Dataset items:
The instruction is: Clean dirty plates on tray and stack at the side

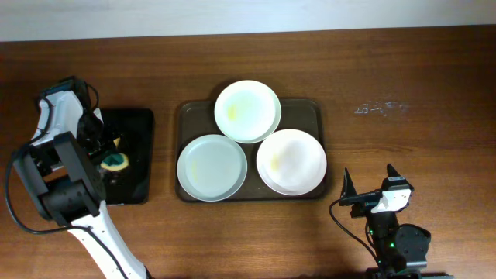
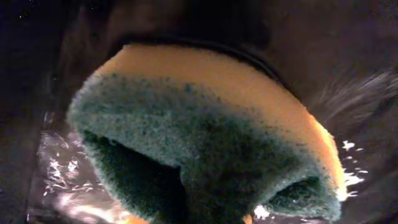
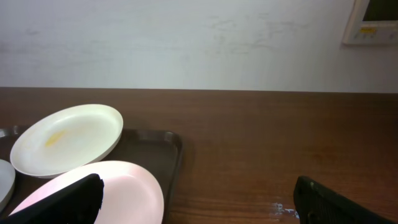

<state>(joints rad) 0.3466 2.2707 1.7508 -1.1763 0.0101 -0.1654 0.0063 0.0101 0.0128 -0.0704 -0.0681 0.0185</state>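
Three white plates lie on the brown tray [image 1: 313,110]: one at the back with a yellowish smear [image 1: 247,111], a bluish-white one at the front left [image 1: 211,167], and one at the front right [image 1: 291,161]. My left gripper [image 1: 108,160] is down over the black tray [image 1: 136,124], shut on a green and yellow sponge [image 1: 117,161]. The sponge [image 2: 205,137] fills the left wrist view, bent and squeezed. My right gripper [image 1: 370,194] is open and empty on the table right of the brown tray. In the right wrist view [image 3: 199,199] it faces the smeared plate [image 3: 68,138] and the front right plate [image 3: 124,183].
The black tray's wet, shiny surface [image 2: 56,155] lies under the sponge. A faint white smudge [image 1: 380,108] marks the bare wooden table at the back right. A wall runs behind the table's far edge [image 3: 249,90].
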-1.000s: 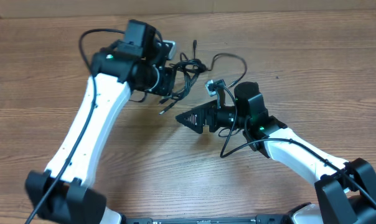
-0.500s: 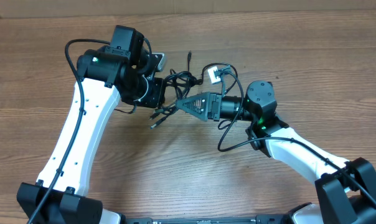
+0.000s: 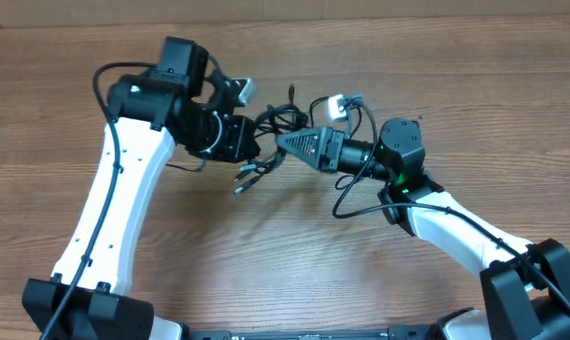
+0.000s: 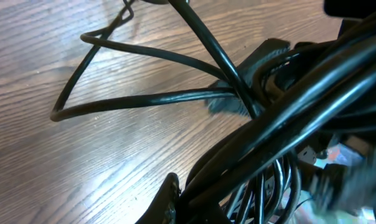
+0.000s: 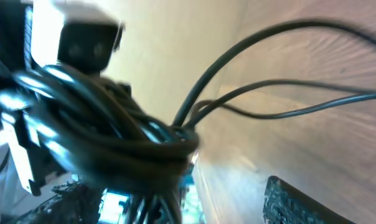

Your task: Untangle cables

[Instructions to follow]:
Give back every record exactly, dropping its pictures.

[Written answer]:
The instruction is: Clean dirty plates on tray and stack at the side


<state>(joints rad) 0.3466 2.2707 1.7508 -1.1763 0.0101 -0.1654 0.0063 0.0101 0.0128 -0.0704 -0.0681 0.0185</state>
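Three white plates lie on the brown tray [image 1: 313,110]: one at the back with a yellowish smear [image 1: 247,111], a bluish-white one at the front left [image 1: 211,167], and one at the front right [image 1: 291,161]. My left gripper [image 1: 108,160] is down over the black tray [image 1: 136,124], shut on a green and yellow sponge [image 1: 117,161]. The sponge [image 2: 205,137] fills the left wrist view, bent and squeezed. My right gripper [image 1: 370,194] is open and empty on the table right of the brown tray. In the right wrist view [image 3: 199,199] it faces the smeared plate [image 3: 68,138] and the front right plate [image 3: 124,183].
The black tray's wet, shiny surface [image 2: 56,155] lies under the sponge. A faint white smudge [image 1: 380,108] marks the bare wooden table at the back right. A wall runs behind the table's far edge [image 3: 249,90].
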-1.000s: 
-0.500s: 
+0.000s: 
+0.000s: 
+0.000s: 

Your task: Untangle cables

This exercise has nothing further to it.